> **Task description**:
A faithful copy of the listing below is required.

> **Given data**:

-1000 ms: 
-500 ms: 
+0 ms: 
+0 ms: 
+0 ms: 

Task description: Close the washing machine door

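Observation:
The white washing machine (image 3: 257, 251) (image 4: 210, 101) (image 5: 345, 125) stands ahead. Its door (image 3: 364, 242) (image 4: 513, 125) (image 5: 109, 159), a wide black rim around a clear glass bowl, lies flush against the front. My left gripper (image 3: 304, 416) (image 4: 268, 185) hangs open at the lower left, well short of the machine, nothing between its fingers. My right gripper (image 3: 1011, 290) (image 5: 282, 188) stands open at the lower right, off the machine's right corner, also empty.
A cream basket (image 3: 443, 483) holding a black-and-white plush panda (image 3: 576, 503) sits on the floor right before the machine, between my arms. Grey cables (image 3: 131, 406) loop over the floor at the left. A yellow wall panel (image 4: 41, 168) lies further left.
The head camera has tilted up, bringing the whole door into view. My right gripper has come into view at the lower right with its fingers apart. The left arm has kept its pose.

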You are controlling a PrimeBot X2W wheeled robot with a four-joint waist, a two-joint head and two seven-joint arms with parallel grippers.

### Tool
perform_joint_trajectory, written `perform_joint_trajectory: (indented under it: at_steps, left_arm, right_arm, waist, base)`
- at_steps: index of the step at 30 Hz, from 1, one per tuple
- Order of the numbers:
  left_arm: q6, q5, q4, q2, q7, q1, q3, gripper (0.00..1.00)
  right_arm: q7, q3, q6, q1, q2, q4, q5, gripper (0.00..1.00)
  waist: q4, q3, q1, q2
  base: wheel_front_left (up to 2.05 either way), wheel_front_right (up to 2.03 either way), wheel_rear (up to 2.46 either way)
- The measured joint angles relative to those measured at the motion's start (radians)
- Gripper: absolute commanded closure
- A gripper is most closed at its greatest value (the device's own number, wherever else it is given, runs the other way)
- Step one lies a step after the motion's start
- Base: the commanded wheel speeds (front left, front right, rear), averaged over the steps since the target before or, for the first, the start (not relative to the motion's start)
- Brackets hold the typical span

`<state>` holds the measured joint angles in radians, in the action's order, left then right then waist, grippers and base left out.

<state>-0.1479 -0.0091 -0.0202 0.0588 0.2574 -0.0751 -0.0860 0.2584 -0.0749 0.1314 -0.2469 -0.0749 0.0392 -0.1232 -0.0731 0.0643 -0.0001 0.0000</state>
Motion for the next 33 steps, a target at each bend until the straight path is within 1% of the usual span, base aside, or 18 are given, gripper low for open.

> **Response box**:
-1000 ms: 
-500 ms: 
+0 ms: 
+0 ms: 
+0 ms: 

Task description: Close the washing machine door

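Observation:
The white washing machine (image 3: 257, 251) (image 4: 210, 101) (image 5: 345, 125) stands ahead. Its door (image 3: 364, 242) (image 4: 513, 125) (image 5: 109, 159), a wide black rim around a clear glass bowl, lies flush against the front. My left gripper (image 3: 304, 416) (image 4: 268, 185) hangs open at the lower left, well short of the machine, nothing between its fingers. My right gripper (image 3: 1011, 290) (image 5: 282, 188) stands open at the lower right, off the machine's right corner, also empty.
A cream basket (image 3: 443, 483) holding a black-and-white plush panda (image 3: 576, 503) sits on the floor right before the machine, between my arms. Grey cables (image 3: 131, 406) loop over the floor at the left. A yellow wall panel (image 4: 41, 168) lies further left.
The head camera has tilted up, bringing the whole door into view. My right gripper has come into view at the lower right with its fingers apart. The left arm has kept its pose.
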
You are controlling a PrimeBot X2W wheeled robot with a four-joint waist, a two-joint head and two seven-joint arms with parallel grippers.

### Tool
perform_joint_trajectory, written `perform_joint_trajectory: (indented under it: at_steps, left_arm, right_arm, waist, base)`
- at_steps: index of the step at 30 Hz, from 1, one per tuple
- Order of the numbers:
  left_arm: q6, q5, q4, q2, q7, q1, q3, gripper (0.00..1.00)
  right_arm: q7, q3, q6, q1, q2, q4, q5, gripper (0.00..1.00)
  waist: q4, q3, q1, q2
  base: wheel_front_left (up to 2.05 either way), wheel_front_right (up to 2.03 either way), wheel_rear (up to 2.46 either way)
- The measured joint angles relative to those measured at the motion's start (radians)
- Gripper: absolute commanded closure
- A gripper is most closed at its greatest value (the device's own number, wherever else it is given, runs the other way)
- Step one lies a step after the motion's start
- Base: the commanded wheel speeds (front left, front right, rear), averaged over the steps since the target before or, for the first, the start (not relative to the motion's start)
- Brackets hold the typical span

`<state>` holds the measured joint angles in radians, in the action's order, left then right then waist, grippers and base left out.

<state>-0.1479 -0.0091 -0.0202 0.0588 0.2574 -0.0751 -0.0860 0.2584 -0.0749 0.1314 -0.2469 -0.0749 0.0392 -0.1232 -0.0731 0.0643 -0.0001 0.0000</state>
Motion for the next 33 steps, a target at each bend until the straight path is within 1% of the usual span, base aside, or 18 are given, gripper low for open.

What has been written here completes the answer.